The gang at Treat, which sells customized greeting cards using your pictures to make them more personal and meaningful, put together an infographic showing the impact of pictures in our mobile society and economy.
So just how pervasive is all our picture taking in our daily lives? It is so frequent that no one notices (obviously), but the numbers and what they represent are remarkable anyway. The graphic starts with statistics we cover on a regular basis. Growth in Eastern Europe and Russia is strongest with the Asia and Pacific Rim is next in line. Latin America and Africa are two regions to keep an eye out for in the future.

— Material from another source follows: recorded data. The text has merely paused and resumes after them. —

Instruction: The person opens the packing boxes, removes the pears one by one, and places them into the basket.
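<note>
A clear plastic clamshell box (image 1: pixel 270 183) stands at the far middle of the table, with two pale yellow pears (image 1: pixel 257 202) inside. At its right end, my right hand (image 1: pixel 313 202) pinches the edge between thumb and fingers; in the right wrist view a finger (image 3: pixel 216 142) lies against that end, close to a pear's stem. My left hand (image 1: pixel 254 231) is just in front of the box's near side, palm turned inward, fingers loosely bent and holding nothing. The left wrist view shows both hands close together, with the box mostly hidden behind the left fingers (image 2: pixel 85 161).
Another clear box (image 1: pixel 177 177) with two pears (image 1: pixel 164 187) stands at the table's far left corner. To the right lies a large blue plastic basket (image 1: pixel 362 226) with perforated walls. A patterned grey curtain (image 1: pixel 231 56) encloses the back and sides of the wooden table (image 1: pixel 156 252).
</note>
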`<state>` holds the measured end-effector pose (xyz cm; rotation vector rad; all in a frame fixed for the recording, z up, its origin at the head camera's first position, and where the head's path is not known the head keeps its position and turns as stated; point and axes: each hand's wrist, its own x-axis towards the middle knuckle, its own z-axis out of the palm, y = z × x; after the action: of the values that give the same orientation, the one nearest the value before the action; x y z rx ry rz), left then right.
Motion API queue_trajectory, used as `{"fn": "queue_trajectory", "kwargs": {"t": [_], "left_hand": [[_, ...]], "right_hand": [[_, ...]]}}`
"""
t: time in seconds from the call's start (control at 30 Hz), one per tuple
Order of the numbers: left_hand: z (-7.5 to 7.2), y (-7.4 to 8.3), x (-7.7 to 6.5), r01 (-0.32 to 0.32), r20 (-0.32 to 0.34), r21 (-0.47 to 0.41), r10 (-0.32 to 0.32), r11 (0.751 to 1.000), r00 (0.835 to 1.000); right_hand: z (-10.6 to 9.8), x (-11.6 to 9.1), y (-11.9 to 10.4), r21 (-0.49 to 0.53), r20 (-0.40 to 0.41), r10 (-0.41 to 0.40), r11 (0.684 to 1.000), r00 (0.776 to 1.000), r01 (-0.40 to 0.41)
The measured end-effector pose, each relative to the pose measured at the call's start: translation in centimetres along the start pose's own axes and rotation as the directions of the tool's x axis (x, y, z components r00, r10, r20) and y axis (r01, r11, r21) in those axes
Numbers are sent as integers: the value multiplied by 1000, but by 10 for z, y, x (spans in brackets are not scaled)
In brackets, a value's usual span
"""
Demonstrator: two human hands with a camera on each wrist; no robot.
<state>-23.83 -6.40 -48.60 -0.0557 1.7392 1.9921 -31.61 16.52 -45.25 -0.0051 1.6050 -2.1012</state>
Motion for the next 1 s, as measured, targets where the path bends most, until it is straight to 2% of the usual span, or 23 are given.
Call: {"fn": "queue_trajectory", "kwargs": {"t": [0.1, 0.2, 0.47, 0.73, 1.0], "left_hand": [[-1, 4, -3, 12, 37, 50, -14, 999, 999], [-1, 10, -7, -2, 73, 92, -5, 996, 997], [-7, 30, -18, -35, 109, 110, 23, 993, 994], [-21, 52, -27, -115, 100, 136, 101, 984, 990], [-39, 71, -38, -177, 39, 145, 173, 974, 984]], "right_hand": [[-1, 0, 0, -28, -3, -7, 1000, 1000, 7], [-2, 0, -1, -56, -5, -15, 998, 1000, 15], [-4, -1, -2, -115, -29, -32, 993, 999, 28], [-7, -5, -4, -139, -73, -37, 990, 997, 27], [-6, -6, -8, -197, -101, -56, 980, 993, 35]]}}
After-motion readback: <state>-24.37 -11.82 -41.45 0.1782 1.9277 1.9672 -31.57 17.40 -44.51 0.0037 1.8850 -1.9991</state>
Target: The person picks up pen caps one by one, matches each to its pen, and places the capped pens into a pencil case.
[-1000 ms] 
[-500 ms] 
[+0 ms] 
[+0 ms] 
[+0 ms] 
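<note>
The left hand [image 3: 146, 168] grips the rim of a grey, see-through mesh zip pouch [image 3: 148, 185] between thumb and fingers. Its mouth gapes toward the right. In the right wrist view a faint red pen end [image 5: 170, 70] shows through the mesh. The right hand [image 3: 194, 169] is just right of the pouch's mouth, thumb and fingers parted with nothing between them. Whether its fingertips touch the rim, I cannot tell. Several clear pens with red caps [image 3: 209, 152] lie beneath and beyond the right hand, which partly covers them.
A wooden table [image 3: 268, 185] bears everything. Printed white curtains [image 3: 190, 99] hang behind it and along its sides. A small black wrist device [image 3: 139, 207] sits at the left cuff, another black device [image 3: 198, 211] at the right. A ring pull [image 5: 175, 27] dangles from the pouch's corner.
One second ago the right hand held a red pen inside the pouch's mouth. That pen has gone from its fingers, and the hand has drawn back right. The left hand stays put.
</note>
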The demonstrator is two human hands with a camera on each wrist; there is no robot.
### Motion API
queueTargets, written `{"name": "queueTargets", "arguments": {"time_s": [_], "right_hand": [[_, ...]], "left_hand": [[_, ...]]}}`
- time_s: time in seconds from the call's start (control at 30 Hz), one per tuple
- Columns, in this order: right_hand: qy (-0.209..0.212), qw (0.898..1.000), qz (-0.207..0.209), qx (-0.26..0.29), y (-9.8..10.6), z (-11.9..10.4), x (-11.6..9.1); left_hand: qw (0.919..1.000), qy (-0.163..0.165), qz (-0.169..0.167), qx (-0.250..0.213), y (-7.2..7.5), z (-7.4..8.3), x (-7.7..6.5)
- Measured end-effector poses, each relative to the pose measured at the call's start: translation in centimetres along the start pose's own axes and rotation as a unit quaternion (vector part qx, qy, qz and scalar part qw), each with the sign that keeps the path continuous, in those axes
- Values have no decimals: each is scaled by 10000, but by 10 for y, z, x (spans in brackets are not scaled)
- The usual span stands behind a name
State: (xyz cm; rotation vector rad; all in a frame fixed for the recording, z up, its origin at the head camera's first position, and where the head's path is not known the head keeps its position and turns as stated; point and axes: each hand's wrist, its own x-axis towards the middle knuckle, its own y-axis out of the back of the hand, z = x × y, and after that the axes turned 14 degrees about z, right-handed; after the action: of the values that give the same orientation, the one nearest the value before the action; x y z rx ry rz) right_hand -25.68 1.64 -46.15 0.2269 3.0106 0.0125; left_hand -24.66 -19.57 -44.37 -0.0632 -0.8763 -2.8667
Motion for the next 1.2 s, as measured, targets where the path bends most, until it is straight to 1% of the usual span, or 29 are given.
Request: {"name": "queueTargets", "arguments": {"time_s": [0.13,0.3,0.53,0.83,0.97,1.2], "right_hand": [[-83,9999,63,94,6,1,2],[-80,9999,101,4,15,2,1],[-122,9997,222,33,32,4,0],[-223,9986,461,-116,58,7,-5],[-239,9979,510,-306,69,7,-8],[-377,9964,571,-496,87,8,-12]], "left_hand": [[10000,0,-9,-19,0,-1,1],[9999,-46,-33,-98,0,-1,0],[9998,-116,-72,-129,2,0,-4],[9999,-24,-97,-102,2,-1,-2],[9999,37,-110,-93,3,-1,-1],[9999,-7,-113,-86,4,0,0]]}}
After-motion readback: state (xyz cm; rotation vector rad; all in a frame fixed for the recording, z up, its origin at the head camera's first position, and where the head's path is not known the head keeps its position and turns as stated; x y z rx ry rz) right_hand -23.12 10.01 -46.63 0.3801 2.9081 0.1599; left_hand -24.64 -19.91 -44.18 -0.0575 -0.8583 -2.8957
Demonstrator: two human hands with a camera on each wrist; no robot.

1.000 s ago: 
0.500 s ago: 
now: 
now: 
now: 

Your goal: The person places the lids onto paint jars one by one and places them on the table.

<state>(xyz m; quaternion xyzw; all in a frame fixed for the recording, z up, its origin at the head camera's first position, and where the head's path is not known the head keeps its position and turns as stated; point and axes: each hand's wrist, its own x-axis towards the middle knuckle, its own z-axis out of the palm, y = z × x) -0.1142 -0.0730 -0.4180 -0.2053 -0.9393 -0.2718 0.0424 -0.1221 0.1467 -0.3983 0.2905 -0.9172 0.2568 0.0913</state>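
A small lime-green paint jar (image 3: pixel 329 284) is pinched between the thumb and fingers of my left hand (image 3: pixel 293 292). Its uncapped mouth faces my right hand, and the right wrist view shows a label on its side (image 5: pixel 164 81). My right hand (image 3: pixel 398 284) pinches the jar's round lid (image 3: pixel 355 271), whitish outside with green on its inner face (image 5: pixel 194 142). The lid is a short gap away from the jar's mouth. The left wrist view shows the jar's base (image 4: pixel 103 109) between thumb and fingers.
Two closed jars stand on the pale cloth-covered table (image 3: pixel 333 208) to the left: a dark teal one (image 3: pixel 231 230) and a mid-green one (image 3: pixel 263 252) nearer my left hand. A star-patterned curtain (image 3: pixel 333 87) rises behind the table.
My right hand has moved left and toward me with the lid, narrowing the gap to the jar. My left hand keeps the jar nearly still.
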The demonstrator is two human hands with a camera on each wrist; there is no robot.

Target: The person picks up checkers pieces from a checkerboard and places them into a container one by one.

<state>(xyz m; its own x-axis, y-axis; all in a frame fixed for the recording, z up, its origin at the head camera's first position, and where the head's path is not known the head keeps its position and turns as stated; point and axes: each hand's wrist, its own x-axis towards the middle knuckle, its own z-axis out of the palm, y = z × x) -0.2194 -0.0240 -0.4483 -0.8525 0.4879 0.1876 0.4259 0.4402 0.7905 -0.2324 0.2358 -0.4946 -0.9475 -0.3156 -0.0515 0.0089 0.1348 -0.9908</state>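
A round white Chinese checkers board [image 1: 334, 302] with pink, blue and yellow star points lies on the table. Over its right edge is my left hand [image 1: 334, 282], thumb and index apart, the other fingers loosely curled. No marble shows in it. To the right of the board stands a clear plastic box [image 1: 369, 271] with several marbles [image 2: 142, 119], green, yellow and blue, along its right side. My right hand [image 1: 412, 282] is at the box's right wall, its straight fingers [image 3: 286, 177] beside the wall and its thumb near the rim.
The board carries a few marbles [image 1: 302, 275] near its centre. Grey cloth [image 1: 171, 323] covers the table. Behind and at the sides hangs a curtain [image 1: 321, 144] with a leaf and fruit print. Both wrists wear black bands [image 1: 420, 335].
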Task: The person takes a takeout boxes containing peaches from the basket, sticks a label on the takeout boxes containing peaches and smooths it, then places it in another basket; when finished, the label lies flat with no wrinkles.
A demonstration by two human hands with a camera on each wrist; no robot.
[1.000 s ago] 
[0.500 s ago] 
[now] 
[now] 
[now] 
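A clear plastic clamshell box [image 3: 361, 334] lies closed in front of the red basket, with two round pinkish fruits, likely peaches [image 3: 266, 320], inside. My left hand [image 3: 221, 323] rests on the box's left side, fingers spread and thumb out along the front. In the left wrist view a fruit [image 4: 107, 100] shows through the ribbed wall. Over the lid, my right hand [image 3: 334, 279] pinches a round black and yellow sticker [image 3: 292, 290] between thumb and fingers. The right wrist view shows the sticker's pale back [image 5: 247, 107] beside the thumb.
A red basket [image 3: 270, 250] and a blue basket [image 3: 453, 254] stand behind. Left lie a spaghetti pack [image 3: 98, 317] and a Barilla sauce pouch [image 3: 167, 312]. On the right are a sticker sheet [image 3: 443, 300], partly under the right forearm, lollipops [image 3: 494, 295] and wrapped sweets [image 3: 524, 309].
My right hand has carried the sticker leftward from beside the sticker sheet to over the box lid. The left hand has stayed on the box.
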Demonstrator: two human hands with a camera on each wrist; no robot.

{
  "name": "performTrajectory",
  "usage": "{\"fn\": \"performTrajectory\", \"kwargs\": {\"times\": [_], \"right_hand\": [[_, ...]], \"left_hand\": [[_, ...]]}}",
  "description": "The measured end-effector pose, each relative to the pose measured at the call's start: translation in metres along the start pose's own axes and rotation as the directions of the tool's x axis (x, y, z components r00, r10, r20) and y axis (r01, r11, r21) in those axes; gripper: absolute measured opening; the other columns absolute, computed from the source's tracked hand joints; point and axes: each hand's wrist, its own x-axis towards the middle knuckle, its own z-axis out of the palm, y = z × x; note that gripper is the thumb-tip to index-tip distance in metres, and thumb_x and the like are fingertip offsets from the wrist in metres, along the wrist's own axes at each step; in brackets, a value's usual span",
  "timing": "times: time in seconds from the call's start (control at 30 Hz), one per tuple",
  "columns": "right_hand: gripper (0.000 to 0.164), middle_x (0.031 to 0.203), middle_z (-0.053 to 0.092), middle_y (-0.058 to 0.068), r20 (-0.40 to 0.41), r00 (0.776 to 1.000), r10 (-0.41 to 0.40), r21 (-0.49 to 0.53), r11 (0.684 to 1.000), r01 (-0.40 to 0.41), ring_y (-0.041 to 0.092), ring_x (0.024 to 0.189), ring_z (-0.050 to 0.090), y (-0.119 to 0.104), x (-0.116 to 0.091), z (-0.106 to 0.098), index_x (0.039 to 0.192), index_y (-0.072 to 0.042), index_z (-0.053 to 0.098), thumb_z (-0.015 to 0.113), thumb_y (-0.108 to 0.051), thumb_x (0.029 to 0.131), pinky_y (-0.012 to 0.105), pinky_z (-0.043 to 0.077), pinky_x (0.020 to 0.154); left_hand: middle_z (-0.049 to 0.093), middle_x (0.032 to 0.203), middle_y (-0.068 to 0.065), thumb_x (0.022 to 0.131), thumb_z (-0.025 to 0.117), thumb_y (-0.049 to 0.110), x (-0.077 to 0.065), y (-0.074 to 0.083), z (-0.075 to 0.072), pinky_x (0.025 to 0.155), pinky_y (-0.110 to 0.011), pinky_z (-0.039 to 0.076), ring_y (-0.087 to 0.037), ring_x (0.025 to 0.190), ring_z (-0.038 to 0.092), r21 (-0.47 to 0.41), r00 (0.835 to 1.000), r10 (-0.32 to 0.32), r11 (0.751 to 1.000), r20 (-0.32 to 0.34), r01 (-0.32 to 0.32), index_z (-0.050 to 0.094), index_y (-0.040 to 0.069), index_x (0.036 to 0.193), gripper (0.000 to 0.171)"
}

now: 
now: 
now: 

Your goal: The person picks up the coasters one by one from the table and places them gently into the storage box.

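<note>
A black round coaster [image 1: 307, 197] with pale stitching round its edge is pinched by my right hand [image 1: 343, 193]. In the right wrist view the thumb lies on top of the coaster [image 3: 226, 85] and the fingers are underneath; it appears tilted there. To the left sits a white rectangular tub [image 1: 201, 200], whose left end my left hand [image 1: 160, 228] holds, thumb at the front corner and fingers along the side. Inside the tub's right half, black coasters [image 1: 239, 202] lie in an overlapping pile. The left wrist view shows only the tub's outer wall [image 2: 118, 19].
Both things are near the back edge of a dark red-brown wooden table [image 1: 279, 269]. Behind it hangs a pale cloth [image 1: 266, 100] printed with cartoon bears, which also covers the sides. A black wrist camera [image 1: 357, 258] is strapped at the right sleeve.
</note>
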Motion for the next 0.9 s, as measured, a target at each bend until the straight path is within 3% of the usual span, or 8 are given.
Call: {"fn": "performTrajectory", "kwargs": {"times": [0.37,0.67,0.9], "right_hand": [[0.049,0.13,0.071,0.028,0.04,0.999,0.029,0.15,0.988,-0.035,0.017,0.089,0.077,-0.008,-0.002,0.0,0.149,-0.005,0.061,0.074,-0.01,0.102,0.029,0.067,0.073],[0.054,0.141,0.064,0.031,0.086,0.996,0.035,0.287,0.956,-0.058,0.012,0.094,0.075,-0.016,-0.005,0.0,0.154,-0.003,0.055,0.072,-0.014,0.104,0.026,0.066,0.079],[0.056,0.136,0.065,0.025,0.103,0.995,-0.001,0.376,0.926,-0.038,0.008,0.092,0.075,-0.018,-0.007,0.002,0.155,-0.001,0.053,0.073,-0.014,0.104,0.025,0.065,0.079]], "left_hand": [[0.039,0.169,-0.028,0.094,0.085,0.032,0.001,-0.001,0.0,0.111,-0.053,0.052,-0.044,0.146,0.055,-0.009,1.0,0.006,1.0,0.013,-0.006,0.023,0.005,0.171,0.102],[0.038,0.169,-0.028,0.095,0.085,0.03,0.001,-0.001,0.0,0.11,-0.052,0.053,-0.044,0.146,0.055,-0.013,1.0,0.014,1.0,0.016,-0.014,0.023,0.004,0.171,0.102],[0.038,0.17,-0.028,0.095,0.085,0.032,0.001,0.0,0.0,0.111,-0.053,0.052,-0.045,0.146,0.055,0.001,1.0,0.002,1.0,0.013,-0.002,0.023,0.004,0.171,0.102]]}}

With manufacturers making more and more affordable smartphones with integrated cameras, the production and sale of regular cameras is down over 40% across the board in all markets. Hardest hit are the compact camera systems, which have seen sales decline from 147 million units in 2012 to what is expected to be under 60 million in 2014.
Smartphone owners take pictures more often, but camera owners still take more overall photos, no doubt in part because "real" photographers still use "real" cameras and take dozens of pictures for the purposes of using only one. By 2022, more than 7 trillion pictures will be taken. Facebook is the big recipient of many of those pictures, with over 300 million photo uploads per day. Instagram takes in 40 million.
As for what everyone does with all their pictures, most people store them on their computer, but there are still about 17% who print them (you can guess that is the older demographic). Women are more likely than men to share their pictures via social media. It all comes down to the convenience people get with one device. More than half the folks in the UK use their smartphone as their “primary” gadget. When it is all said and done, smartphones are the most effective, economical and efficient personal communications device.
And finally, what photo-centric infographic would be complete without the acknowledgement of the smartphone with the big daddy camera? The Nokia Lumia 1020.